Hypericin and hyperforin are the two main active metabolites of HP. Additionally, HP contains various other active compounds like flavonoids, as well as several inactive substances.[2]
In traditional Chinese medicine (TCM) the extract of HP has been used as a herbal remedy to treat depression. It is also recommended for the same purpose in many European countries.
What are the main benefits of St. John’s wort?
HP appears to be an effective treatment for mild to moderate depression. Several studies have investigated its clinical effects by comparing the Hamilton Depression Rating Scale (HAMD) scores of people taking HP to those of people taking a placebo or commonly prescribed antidepressant drugs. Many of these studies have indicated that HP extracts have a similar clinical response and remission rate to serotonin reuptake inhibitors (SSRIs), while also having a lower rate of treatment discontinuation due to side effects.[1][3][4]
In comparison to tricyclic antidepressants (TCAs), HP appears to have fewer side effects and a lower dropout rate during treatment.[4]

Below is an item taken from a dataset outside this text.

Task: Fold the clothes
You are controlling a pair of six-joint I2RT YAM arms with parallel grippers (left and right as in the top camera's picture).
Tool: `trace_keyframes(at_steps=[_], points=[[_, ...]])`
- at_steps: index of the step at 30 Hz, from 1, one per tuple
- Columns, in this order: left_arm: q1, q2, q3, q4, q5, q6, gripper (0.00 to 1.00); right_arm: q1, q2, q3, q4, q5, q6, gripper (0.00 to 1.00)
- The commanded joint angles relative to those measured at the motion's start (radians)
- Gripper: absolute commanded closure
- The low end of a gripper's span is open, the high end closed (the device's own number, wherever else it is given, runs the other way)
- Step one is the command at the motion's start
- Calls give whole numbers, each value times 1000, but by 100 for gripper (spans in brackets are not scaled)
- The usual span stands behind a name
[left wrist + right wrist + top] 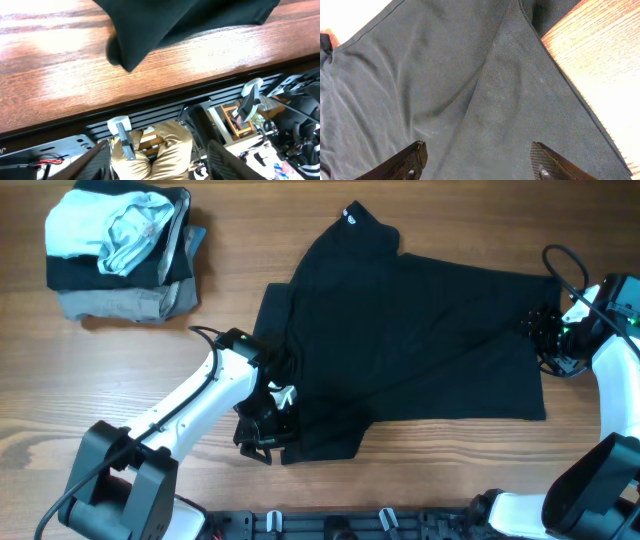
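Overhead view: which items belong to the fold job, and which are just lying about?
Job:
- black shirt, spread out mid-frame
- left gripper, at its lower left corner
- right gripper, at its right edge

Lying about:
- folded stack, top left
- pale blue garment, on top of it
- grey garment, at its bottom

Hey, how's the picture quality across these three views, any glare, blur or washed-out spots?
Overhead: evenly lit and sharp, though the black short-sleeved fabric shirt swallows fold detail. Left wrist: strong glare on the brown wooden table; the clutter beyond its edge looks soft. Right wrist: the shirt reads washed-out grey, the table at right is blown out.
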Motion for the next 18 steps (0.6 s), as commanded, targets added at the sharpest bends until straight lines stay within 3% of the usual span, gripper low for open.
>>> trace_keyframes(at_steps=[1, 3, 5, 7, 8, 9, 11, 14, 18], points=[[26, -12, 59, 73, 20, 5, 35, 2, 11, 2, -1, 21, 5, 28], [45, -12, 77, 181, -2, 24, 32, 2, 11, 2, -1, 21, 5, 28], [65, -11, 77, 346, -140, 24, 36, 2, 11, 2, 0, 21, 5, 28], [77, -6, 76, 499, -314, 24, 63, 2, 11, 2, -2, 21, 5, 28], [84, -1, 76, 581, -406, 25, 82, 2, 11, 2, -4, 21, 5, 25], [88, 8, 74, 657, -473, 25, 87, 2, 11, 2, -6, 21, 5, 24], [100, 34, 73, 755, -548, 25, 87, 2, 11, 2, -16, 21, 4, 23], [138, 94, 73, 830, -574, 33, 65, 2, 11, 2, -37, 21, 2, 23], [209, 209, 73, 939, -513, 42, 56, 2, 11, 2, -41, 21, 2, 23]])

Furthermore, one in vitro study using a specific HP extract (containing only 4 compounds) found that that extract of HP increased neuronal plasticity (the ability of neurons and neural elements to adapt to internal or external stimuli such as chronic stress exposure) and neurogenesis (the formation of new neurons). Additionally, the HP extract exhibited anti-inflammatory properties and protected neurons from cytotoxicity induced by glutamate and N-methyl-D-aspartate (NMDA), which is considered a potential factor in depression.[5]
What are the main drawbacks of St. John’s wort?

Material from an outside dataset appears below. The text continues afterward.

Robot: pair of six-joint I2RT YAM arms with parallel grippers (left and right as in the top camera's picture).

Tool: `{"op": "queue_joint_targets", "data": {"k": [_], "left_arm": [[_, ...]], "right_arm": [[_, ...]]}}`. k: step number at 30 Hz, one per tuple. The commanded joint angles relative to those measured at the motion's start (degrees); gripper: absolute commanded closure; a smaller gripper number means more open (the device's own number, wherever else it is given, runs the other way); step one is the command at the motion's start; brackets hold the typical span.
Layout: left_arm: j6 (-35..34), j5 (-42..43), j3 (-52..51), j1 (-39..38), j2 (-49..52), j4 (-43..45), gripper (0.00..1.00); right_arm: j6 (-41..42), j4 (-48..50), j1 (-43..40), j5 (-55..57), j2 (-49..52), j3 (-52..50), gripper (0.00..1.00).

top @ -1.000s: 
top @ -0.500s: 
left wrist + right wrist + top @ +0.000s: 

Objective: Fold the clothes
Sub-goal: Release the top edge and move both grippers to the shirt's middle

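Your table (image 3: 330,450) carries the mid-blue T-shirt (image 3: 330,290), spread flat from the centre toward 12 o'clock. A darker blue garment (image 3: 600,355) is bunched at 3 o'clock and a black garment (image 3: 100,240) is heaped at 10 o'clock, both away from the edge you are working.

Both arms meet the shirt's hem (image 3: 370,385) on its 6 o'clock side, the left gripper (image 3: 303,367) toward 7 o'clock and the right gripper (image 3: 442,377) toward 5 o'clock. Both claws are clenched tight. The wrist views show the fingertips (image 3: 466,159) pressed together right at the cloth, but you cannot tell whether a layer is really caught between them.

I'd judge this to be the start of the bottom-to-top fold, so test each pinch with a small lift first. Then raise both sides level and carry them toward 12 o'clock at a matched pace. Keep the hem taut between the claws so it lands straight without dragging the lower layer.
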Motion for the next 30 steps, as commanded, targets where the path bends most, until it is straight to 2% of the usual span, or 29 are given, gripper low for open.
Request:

Studies have shown that HP can interfere with the expression of enzymes of the cytochrome-P (CYP) family[6] and of P-glycoprotein, both of which play a role in the metabolism of various medications. This can result in altered effects of certain drugs, potentially leading to reduced effectiveness or unexpected outcomes. Common medications whose effect may be decreased by HP include some oral contraceptive pills, warfarin (an anticoagulant drug), cyclosporin (often used as an immunosuppressant in organ transplants),[7] digoxin (mostly used for atrial fibrillation), proton pump inhibitors (used to reduce stomach acid production), and some statins (cholesterol-lowering drugs).[1][8]

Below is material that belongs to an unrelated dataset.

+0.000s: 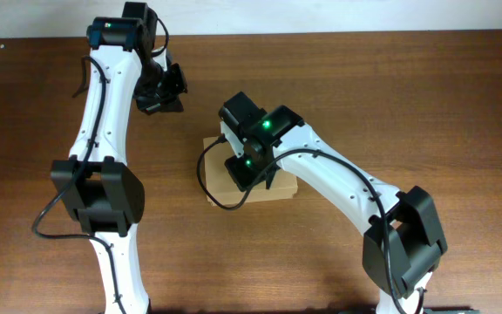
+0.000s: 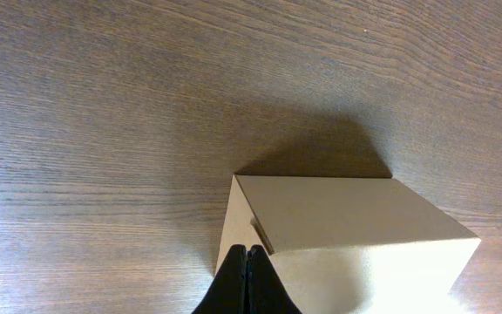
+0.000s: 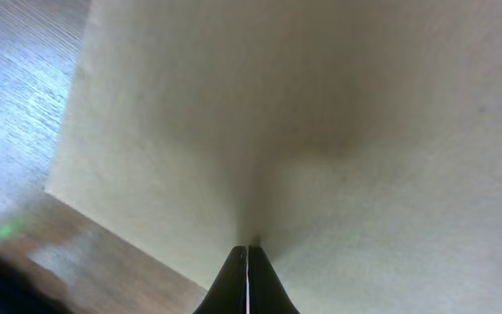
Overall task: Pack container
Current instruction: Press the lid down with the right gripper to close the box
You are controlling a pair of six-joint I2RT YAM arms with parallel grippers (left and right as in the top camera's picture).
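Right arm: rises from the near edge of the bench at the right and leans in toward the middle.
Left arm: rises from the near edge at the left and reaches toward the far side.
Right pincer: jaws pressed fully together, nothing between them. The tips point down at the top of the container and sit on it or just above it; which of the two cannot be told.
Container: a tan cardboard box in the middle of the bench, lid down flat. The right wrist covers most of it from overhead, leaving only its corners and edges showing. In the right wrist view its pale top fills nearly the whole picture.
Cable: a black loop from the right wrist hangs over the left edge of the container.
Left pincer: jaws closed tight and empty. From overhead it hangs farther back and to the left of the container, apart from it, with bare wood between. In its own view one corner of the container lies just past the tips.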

Furthermore, combining HP with other antidepressants that increase serotonin levels (e.g., SSRIs, MAOIs) may raise the risk of serotonin syndrome (or serotonin toxicity), a potentially life-threatening condition characterized by an excessive accumulation of serotonin in the system. Symptoms of serotonin syndrome include tachycardia, increased blood pressure, dilated pupils, sweating, and elevated body temperatures.[2] More data is required to verify the level of interaction with such medications.
Although St. John’s wort has been associated with fewer side effects compared to some antidepressant medications, the most common side effects reported with its use include gastrointestinal issues (e.g., abdominal pain or discomfort, nausea, and vomiting), headache, fatigue, sedation, dry mouth, vertigo, dizziness, restlessness, and photosensitivity. More studies are required to further investigate both short-term and long-term side effects of HP and to establish its safety profile when used as an antidepressant.[9]
How does St. John’s wort work?
St. John’s wort appears to have multiple potential mechanisms of action, some of which have yet to be clarified.
HP (and more specifically one of its main active compounds, hyperforin) can inhibit the reuptake of serotonin, norepinephrine, and dopamine. Although the exact mechanism is still unclear, it seems that HP does not inhibit their reuptake by blocking the presynaptic transporters, as SSRIs do. One hypothesis is that hyperforin instead works by increasing the intracellular concentration of sodium,[10] resulting in an increased concentration of monoamines available to interact with their postsynaptic receptors. This increased neurotransmitter activity is associated with improved mood and relief of depression symptoms.[2]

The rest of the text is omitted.